- Born: August 6, 1986 (age 40) Vitsebsk
- Education: Belarusian State University (2009) University of Sussex (2010) University of Warwick (2021)
- Occupations: Founder and director, minsk dialogue council on international relations

= Yauheni Preiherman =

Belarusian political scientist and analyst

Yauheni Preiherman (Яўген Леакардзьевіч Прэйгерман, Евгений Леокардьевич Прейгерман, born August 6, 1986) is a Belarusian political scientist and analyst who specializes in international affairs and regional security in Eastern Europe and heads the Minsk Dialogue Council on International Relations.

== Biography ==

Yauheni Preiherman was born in Vitsebsk.

In 2004 he won the national olympiad in the English language and was admitted to the Faculty of International Relations of the Belarusian State University, which he graduated from with a distinction in 2009.

In 2006–2007 he studied at the Higher People's School Litorina in Karlskrona (Sweden), in 2010 he received a master's degree in European Politics (and a special Jean Monnet prize for the best overall performance on the course) from the University of Sussex.

In 2021 he received a PhD in Politics and International Studies from the University of Warwick. His thesis dealt with foreign policy strategies of small states that sit in-between centres of geopolitical gravity and have asymmetric relations with them.
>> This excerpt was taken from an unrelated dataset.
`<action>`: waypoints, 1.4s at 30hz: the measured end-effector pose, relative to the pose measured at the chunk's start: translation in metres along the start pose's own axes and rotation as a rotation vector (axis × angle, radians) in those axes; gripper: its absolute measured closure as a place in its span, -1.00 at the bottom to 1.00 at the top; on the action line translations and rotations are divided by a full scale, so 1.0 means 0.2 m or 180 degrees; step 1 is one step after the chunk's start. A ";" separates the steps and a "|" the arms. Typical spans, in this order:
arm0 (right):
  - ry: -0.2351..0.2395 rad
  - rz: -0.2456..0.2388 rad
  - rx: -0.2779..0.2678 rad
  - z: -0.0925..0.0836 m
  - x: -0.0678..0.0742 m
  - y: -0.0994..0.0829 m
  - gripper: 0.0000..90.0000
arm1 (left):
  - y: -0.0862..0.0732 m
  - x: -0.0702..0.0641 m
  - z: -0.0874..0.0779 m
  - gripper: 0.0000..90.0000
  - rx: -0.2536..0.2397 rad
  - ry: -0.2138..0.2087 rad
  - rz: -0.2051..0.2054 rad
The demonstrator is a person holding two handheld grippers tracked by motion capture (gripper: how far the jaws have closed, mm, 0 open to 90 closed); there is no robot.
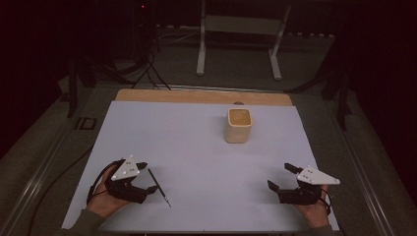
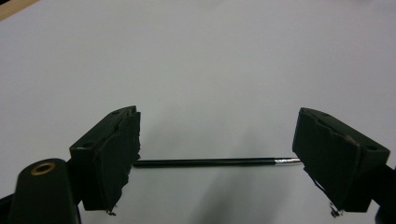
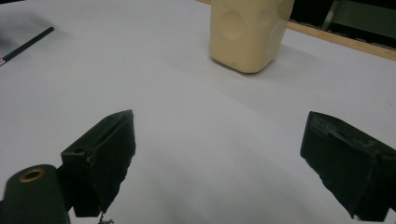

In the thesis, Yauheni offered an innovative theoretical model of foreign policy hedging and an explanation of its sources and limitations for small in-between states.

Preiherman's articles and comments have been published by numerous internationally renowned newspapers and think tanks, including Foreign Affairs, Carnegie Endowment for International Peace, European Council on Foreign Relations, Valdai Discussion Club, The Moscow Times, Carnegie Europe, Carnegie Moscow Center, Heinrich Böll Stiftung, Italian Institute for International Political Studies, etc.

As a student Yauheni Preiherman organised a group called the Liberal Club (Либеральный клуб), which aimed at facilitating an inclusive political debate in Belarusian society and implemented research projects, mainly in the economic field.

In 2015 the Liberal Club became the basis for the Minsk Dialogue Track-2 Initiative, which offered a platform for international experts to address the crisis in/around Ukraine and its broader implications for regional security in Eastern Europe.

== Minsk Dialogue Council on International Relations and Minsk Dialogue Forum ==

After the success of its inaugural conference in March 2015, the Minsk Dialogue Track-2 Initiative started to host multiple international events of different formats (conferences, seminars, situational analysis sessions, panel discussions, and briefings) and publish regular research and analytical products. In April 2019, the initiative was officially registered as the Minsk Dialogue Council on International Relations. The mission of the Minsk Dialogue is to offer an open and geopolitically unbiased platform for research and discussion on international affairs and security in Eastern Europe. Regular Minsk Dialogue events gather international experts, as well as high-level officials and diplomats.

In early 2021 the Minsk Dialogue was named the second most quoted Belarusian think tank, according to a study by the ThinkTanks.by web-site.

In May 2018 the inaugural Minsk Dialogue Forum gathered over 500 participants from 59 countries, including leading international experts and high-profile diplomats and politicians. The Forum's title – Eastern Europe: In search of security for all – later became the Minsk Dialogue's motto. In October 2019, the second Minsk Dialogue Forum gathered over 700 participants from 61 countries. The annual event claimed to be a unique platform in Eastern Europe due to its ability to go beyond the echo chamber type of events and gather officials and experts from Russia, the United States, the EU, China, and East European countries for open and inclusive discussions "with one another, rather than about one another". According to the OSCE's former Secretary General Thomas Greminger, "the Minsk Dialogue Forum provides an excellent and most timely platform for informal
discussion of the many complex challenges that confront us today".